=== Work instruction ===
Give a verbatim repeat of the lines that run from the line containing "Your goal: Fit" to the end of the data below.
= = =
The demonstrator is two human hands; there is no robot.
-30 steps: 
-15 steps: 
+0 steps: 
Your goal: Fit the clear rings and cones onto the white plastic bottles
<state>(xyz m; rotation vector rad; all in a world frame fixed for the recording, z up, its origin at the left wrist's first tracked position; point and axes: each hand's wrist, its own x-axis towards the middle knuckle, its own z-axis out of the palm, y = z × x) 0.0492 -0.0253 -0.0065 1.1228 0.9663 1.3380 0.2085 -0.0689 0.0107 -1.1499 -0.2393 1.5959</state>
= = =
=== Completed task ===
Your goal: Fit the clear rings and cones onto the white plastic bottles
<state>(xyz m; rotation vector rad; all in a world frame fixed for the recording, z up, its origin at the left wrist's first tracked position; point and axes: each hand's wrist, its own x-axis towards the middle knuckle, its own z-axis out of the palm, y = z × x) 0.0492 -0.0253 -0.0065 1.1228 0.9663 1.3380 0.2085 -0.0689 0.0107 -1.1499 -0.2393 1.5959</state>

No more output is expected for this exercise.